BACKGROUND OF THE INVENTIONOn one hand, a metal oxide semiconductor field effect transistors (MOSFET) built on a silicon-on-insulator (SOI) substrate in general offer advantages over a MOSFET with comparable dimensions that is built on a bulk substrate by providing a higher on-current and lower parasitic capacitance between the body and other MOSFET components. On the other hand, a MOSFET built on an SOI substrate tends to have less consistency in the FET operation due to history effect, or floating body effect, in which the potential of the body, and subsequently, the timing of the turn-on and the on-current of the SOL MOSFET are dependent on the past history of the SOI MOSFET. Furthermore, the level of leakage current also depends on the voltage of the floating body, which poses a challenge in the design of a low power SOI MOSFET.

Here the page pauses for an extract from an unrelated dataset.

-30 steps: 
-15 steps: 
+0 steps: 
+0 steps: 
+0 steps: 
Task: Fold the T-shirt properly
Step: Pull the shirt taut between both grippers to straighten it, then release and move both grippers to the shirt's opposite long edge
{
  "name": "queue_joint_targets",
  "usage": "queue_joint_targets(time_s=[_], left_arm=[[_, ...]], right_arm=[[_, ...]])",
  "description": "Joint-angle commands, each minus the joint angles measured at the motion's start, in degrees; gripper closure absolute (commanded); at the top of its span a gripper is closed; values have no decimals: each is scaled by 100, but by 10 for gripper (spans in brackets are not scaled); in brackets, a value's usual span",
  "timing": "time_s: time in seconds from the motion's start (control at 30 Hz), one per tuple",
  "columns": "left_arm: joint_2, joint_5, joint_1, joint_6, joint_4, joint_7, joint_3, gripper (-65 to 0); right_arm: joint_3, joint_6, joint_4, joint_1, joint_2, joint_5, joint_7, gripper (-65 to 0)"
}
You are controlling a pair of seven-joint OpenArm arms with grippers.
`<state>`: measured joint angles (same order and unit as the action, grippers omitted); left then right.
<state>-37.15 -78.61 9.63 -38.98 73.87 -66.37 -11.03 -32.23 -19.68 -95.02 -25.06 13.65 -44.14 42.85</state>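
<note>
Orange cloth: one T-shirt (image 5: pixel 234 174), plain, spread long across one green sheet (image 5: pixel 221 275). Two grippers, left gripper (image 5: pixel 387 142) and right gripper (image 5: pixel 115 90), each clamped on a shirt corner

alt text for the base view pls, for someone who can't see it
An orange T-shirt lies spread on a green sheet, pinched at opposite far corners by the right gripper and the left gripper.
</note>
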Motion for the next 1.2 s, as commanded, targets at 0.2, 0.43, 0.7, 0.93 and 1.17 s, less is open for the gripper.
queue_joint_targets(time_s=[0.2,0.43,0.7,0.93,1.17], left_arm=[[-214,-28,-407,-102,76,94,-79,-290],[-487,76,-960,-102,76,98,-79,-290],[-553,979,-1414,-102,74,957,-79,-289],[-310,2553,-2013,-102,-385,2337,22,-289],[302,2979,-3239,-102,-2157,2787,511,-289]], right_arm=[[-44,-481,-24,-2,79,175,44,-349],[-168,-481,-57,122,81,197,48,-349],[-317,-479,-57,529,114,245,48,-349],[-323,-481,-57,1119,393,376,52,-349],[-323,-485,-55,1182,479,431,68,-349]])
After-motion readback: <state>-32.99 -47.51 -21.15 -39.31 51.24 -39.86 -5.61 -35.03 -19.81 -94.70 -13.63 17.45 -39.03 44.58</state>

Therefore, there exists a need for a structure that provides the advantages of SOI MOSFET devices while minimizing or eliminating the history effect of the SOI MOSFET devices.
Furthermore, there exists a need for a structure that provides the advantages of SOI MOSFET devices while minimizing the variations in the leakage current to enable a low power SOI MOSFET design.
SUMMARY OF THE INVENTIONThe present invention addresses the needs described above by providing SOI MOSFET structures with an asymmetric silicide between the source and the drain and methods of fabricating the same.
Specifically, the present invention provides an SOI MOSFET with a thicker silicide in the source than in the drain according to a first embodiment.
The present invention provides an SOI MOSFET with a recessed silicide in the source and a non-recessed silicide in the drain according to a second embodiment.
According to the first embodiment of the present invention, a metal-oxide-semiconductor field effect transistor (MOSFET) structure is disclosed, which comprises:
a body located within a semiconductor substrate;
a source metal silicide located in a source and in a portion of the body; and
a drain metal silicide located in a drain and not contacting the body.
Preferably, the MOSFET structure further contains a portion of the source that is not silicided and directly contacts a spacer. Also, preferably, the source metal silicide is thicker than the drain metal silicide.
The MOSFET structure may comprise a bulk substrate, a silicon-on-insulator (SOI) substrate, or a hybrid substrate which comprise a bulk substrate portion and an SOI substrate portion. Preferably, the MOSFET structure comprises a silicon-on-insulator substrate.
Optionally, the source metal silicide and the drain metal silicide may be two different materials. In one version of the present invention, the source metal silicide is a cobalt silicide and the drain silicide is a nickel metal alloy silicide, for example, a nickel platinum silicide (Ni1-xPtxSi) with an atomic ratio between nickel and platinum of about 19:1 (x˜0.05).
According to the second embodiment of the present invention, a metal-oxide-semiconductor field effect transistor (MOSFET) structure is disclosed, which comprises a source metal silicide having a first portion located at a level lower than an extension implant region.
Preferably, the source metal silicide has a second portion, wherein the second portion contacts a spacer and is contiguous with the first portion.
More preferably, the source metal silicide has a third portion having a vertical sidewall, wherein the second portion contacts the first portion and the third portion.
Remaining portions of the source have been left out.